José Manuel Salazar-Xirinachs, the Executive Secretary of the United Nations Economic Commission for Latin America and the Caribbean (Cepal), projects a potential slowdown in Latin America’s poverty reduction by 2023.

This deceleration is attributed majorly to a global economic slowdown.

Latest data from Cepal suggests Latin America and the Caribbean could witness an average growth rate of just 1.2% this year.

While an upward revision is expected, the growth remains significantly low, affecting the improvement prospects for the region’s most vulnerable households.

In November, detailed insights will be presented in Cepal’s forthcoming “Social Outlook for Latin America and the Caribbean” report.

Previously, Cepal’s forecast indicated 32.1% of the population in the region living in poverty, with 13.1% in extreme poverty.

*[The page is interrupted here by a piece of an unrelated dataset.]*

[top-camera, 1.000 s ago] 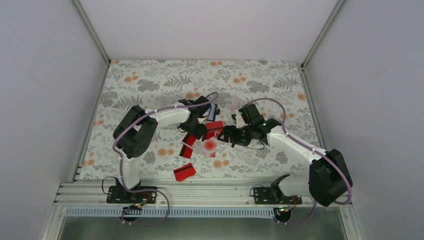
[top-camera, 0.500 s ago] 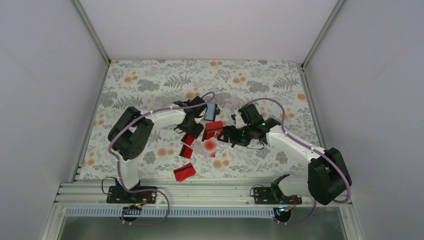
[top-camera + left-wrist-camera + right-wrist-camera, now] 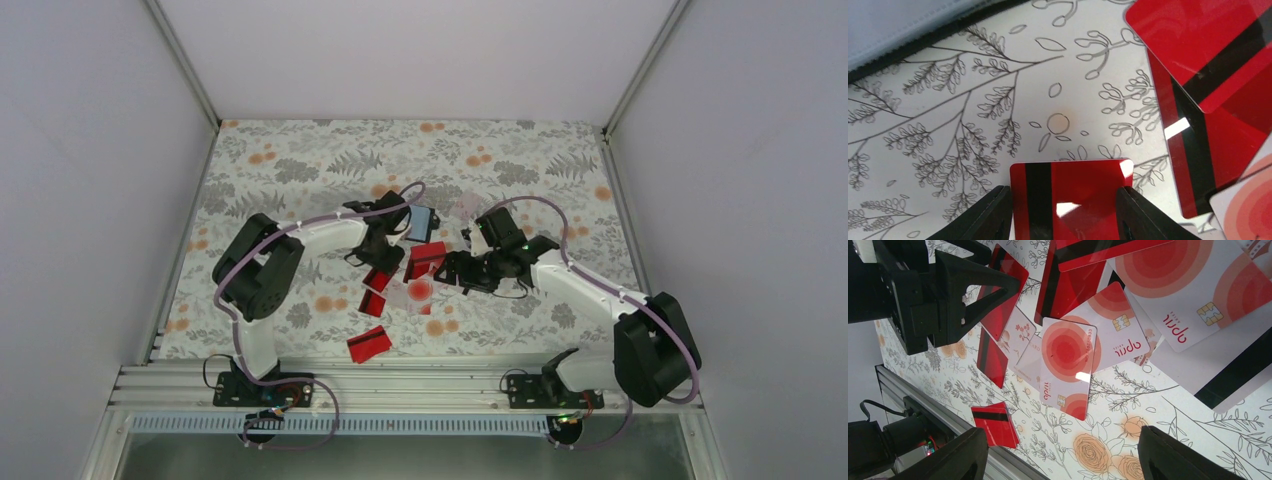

Photo Internet reproduction.
Photo Internet reproduction.

Though this indicates a slight reduction in overall poverty compared to 2021, extreme poverty numbers have increased. Salazar-Xirinachs mentioned this is not encouraging news.

Highlighting a positive note, Salazar-Xirinachs commended Chile, where poverty rates dropped from 10.7% in 2020 to 6.5% in 2022. This reduction was attributed to government assistance during the pandemic.

In discussing Chile’s success, Salazar-Xirinachs emphasized the importance of long-term policies, robust social protection systems, and fiscal responsiveness.

However, he also stressed that applying Chile’s formula universally might not be feasible due to varied institutional capacities across countries.

Conclusively, for significant poverty reduction, countries should focus on creating quality jobs.

It not only effectively reduces poverty but also minimizes the cost of social policies. Furthermore, inflation control across the region is influenced by external factors, such as supply chain disruptions and global price surges.

Though inflation might decrease by the end of 2023, it’s expected to remain above the average of the pre-pandemic era (2015-2019) at 4.3%.